• ACTIVITY: Give the data again, word for word.

• SUPPLIED INFORMATION:
========================================

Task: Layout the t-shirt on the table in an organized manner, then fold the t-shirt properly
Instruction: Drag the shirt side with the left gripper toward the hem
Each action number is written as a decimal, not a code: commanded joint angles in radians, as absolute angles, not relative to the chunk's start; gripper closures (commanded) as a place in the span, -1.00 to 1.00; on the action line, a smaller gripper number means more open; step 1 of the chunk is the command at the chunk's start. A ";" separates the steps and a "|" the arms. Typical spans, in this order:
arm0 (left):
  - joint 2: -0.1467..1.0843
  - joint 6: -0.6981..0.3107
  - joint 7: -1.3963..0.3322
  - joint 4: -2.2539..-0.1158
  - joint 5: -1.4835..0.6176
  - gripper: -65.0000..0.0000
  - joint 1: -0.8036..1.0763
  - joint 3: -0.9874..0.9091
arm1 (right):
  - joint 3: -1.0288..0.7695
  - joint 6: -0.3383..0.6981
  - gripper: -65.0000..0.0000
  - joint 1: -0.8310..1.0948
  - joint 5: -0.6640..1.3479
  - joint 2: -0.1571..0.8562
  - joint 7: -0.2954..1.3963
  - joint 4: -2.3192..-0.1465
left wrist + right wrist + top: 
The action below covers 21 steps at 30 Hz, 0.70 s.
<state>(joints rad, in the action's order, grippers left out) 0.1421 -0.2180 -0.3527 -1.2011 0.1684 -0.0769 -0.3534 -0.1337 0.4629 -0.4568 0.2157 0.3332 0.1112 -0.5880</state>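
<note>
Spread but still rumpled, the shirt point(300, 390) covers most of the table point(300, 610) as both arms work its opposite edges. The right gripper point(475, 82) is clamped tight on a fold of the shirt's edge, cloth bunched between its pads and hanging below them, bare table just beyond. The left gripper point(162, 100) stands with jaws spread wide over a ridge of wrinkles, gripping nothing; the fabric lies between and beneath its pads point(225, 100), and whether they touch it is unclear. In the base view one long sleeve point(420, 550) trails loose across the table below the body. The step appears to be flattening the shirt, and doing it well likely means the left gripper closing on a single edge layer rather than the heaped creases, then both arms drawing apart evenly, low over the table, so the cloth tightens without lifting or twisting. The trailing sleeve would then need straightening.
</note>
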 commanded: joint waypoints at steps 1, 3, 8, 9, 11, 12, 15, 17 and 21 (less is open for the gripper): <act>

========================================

• SOLUTION TO THIS EXERCISE:
Task: Layout the t-shirt on the table in an organized manner, then fold the t-shirt properly
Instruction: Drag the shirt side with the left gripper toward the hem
Each action number is written as a decimal, not a code: commanded joint angles in radians, as absolute angles, not relative to the chunk's start; gripper closures (commanded) as a place in the span, -1.00 to 1.00; on the action line, a smaller gripper number means more open; step 1 of the chunk is the command at the chunk's start. A ";" separates the steps and a "|" the arms. Typical spans, in this order:
arm0 (left):
  - joint 2: -0.1467..1.0843
  - joint 6: -0.6981..0.3107
  - joint 7: -1.3963..0.3322
  - joint 4: -2.2539..-0.1158
  - joint 5: -1.4835..0.6176
  - gripper: -65.0000..0.0000
  - joint 1: -0.8036..1.0763
  - joint 3: -0.9874..0.9091
arm1 (right):
  - joint 3: -1.0288..0.7695
  - joint 6: -0.3383..0.6981
  - gripper: -65.0000..0.0000
  - joint 1: -0.8310..1.0948
  - joint 5: -0.6640..1.3479
  - joint 2: -0.1571..0.8562
  - joint 7: -0.2954..1.3963
  - joint 4: -2.3192..-0.1465
left wrist + right wrist + top: 
The action below covers 21 steps at 30 Hz, 0.70 s.
<state>(joints rad, in the action's order, grippers left out) 0.1421 -0.2180 -0.3527 -1.2011 0.1684 -0.0769 -0.3534 -0.1337 0.4629 -0.4568 0.2157 0.3332 0.1112 -0.5880</state>
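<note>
Spread but still rumpled, the shirt point(300, 390) covers most of the table point(300, 610) as both arms work its opposite edges. The right gripper point(475, 82) is clamped tight on a fold of the shirt's edge, cloth bunched between its pads and hanging below them, bare table just beyond. The left gripper point(162, 100) stands with jaws spread wide over a ridge of wrinkles, gripping nothing; the fabric lies between and beneath its pads point(225, 100), and whether they touch it is unclear. In the base view one long sleeve point(420, 550) trails loose across the table below the body. The step appears to be flattening the shirt, and doing it well likely means the left gripper closing on a single edge layer rather than the heaped creases, then both arms drawing apart evenly, low over the table, so the cloth tightens without lifting or twisting. The trailing sleeve would then need straightening.
</note>
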 commanded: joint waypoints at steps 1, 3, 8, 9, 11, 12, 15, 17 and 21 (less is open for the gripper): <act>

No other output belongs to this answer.